9:49cursor. Amazing. Okay. So now we can now now what we can do is actually start getting into into the real kind of meat of this workflow. And so um because I have a places data set, I kind of want to constrain it. Let's like um let's do something like I don't know, I'm looking to build a restaurant maybe

10:09um in Oakland. Let's look at where other restaurants are. Let's look at density of the area and let's figure out if we can use um use SQL to kind of guide us towards uh where I want to build this restaurant. So, let's let's do that first. So, um I'm going to give it different context.

10:28Oops. Get out of there. Um we're going to take this one out. We're going to add more context with the at sign here. So, we're going to say SQL, we're going to give it our SQL rule. We're going to give it our local DB schema and say, uh give me a SQL query. Make this slightly wider. How's

10:47the text size on this, by the way? Is that okay? A little small. Okay. All right. We're going slightly bigger. Okay.

10:54Um so we're going to say give me a SQL query uh for restaurants uh in Oakland, California. Uh California. Um okay. So we're going to give it two things that we give it the database schema and the data set. Uh run the query and see what comes back.
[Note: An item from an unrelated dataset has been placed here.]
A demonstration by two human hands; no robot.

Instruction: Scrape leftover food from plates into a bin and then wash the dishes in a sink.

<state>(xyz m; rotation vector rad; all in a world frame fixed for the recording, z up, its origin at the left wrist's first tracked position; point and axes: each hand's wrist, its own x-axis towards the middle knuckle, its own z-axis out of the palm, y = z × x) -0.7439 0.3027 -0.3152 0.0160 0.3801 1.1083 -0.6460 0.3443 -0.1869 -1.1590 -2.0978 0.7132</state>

11:22So you can see it's thinking it's looking it's it's looking at the um what the categories are kind of um it's reading the schema right and now it gives us a query that looks like this right um let's see did it put the query in anywhere not yet okay so it's going to generate the query here which is not

11:42exactly what I want it to do um I kind of think about some of the stuff when you're using an LLM. It's kind of like you're handling like a blood hound. Like it's about the human and the dog, but it's not just about the dog, right? You need you need to kind of guide it. So, we got an error. Um, it

12:01recognized what it should do here actually, which it put a query in here and then it ran it the way that I want it to run it, right? So, we're going to run it.
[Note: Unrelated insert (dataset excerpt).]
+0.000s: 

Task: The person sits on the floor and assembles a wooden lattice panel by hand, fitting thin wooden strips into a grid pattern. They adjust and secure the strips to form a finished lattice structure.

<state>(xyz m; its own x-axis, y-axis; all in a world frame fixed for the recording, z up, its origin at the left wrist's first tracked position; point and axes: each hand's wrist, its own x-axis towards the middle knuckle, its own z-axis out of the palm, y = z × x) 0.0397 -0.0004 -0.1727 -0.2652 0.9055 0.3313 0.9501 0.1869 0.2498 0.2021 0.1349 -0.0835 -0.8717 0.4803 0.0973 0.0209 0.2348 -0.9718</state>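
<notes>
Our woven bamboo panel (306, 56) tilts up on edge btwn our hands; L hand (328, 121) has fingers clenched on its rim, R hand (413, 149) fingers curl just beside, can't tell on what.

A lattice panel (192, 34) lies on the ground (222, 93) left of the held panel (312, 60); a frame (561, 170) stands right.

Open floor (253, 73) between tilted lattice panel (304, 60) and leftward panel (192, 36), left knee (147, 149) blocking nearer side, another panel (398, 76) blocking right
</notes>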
12:09Um, and so we got back immediately 3,000 rows of restaurants um, in Oakland where the locality is Oakland in the region is California.

12:18Um, and the category label is like restaurant. So, it's trying to tell us something else here, too. What is it trying to tell us? Okay, I'm gonna make this even bigger. Can I Oh.

12:42Okay. So, it is deleting the SQL the SQL file. I'm going to stop it because it's kind of being a little silly here. All right. We we'll accept the delete.

12:50That's fine. But we're going to stop it and say let's create a queries directory and write the queries there.

13:02I did. That's pair programming.

13:10Um, all right. So, we're going to tell it just to do that. So, that way we kind of like keep the history. I really actually kind of like this trick when I'm writing SQL with an LLM because then I kind of just have all my queries there. I'm not worried about like a query history abstraction. It's just

13:23kind of all there. I can say, hey, like try to optimize this query. I actually do this like kind of fairly frequently as a way to learn um how to to use my database is like, hey, I have a query.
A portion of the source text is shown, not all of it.